Between Times
Use the betweenTimes rule when you need to validate that date or timestamp values fall within an expected time window. This check is ideal for catching early, late, or invalid records caused by ingestion delays, timezone issues, or system errors.
What is Between Times?
Think of Between Times as a time window guardrail for your data ⏱️.
Just like a store that only accepts deliveries between 9 AM and 6 PM, this check makes sure your data shows up when it’s supposed to—not before, not after.
If a record arrives too early, too late, or completely outside the allowed window, Between Times flags it immediately.
In simple terms: Between Times makes sure your data arrives on time—and only on time.
Add Between Times Check
Use the Between Times check to validate timestamps, enforce business hours, and detect out-of-range records before they impact reporting or downstream systems.
What Does Between Times Do?
Between Times helps you answer questions like:
- “Did these records arrive during valid business hours?”
- “Are any timestamps outside the expected date range?”
- “Did old or future-dated records sneak into my dataset?”

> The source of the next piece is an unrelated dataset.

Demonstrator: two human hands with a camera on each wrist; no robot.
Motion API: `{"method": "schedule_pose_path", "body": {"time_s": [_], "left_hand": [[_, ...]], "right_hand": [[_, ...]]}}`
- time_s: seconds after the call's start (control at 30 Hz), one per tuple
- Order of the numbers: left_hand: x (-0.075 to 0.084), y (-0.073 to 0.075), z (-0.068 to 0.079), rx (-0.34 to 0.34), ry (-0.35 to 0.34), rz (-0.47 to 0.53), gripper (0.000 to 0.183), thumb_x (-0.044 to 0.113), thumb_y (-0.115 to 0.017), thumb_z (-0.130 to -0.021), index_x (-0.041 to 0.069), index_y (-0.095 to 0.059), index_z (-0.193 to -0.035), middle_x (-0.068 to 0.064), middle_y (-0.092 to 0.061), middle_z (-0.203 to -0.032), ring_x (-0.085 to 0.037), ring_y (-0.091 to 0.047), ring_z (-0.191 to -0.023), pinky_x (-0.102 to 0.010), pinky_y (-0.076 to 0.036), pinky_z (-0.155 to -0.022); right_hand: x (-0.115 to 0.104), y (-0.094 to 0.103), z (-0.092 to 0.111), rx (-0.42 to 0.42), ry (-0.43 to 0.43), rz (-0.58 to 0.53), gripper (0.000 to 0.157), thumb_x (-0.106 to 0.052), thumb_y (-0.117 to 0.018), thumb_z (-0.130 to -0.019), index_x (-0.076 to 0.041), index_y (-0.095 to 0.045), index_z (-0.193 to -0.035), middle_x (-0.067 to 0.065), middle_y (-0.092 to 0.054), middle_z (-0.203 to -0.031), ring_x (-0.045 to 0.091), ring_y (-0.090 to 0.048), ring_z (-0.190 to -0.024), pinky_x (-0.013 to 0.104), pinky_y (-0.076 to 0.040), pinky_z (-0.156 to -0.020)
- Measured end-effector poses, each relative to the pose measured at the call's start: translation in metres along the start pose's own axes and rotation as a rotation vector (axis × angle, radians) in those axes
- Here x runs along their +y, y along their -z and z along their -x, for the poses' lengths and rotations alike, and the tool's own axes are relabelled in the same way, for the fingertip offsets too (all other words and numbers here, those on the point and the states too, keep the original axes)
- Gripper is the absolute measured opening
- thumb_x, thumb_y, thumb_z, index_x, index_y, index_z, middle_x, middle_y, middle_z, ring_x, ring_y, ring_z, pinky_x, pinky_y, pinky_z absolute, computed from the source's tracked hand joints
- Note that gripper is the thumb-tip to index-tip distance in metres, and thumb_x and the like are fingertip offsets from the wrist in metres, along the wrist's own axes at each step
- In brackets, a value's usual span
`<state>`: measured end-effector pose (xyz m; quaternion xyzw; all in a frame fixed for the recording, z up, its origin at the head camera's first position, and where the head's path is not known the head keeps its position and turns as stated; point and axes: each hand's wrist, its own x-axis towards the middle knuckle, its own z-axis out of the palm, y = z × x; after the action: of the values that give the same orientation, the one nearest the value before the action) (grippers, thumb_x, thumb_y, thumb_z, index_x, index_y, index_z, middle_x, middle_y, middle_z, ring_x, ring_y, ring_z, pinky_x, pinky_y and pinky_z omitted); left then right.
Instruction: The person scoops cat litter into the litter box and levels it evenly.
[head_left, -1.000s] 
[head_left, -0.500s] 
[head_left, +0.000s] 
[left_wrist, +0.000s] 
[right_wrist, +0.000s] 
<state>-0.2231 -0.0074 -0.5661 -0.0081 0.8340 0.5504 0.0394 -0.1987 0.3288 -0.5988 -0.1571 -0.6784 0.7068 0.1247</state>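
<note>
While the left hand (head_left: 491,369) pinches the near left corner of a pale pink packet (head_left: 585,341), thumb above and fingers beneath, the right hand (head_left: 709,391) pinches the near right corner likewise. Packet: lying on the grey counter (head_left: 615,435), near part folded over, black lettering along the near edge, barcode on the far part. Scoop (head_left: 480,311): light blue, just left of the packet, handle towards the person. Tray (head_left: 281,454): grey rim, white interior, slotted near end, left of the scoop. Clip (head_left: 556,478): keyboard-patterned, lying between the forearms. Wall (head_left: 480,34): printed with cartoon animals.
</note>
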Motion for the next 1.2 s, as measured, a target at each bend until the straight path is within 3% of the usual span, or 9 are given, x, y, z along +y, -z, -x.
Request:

In simple terms: It ensures every date or timestamp stays within an allowed start and end time.
How Does Between Times Work?
Step 1: Choose the Time Field
Select the date or timestamp field you want to validate (for example, created_at or event_time).
Step 2: Define the Allowed Time Window
Set:
- Start Time
- End Time
This could be a date range, business hours, or a strict ingestion window.
Step 3: The Validation Happens
Between Times checks every record:
-
Inside the window → ✅ Pass
-
Outside the window → ❌ Flagged as anomalous
Step 4: Review the Results
If violations exist, you’ll see exactly:
- Which records failed
- By how much they were early or late
- Which field caused the anomaly
Why Should You Use Between Times?
1. Catch Timing Issues Early
Late or early data can silently corrupt reports. This check surfaces issues immediately.
2. Prevent Invalid Historical or Future Data
Old test records or future-dated entries won’t sneak into production analytics.
3. Improve Trust in Time-Based Reports
Dashboards, SLAs, and audits depend on correct timestamps. Between Times keeps them reliable.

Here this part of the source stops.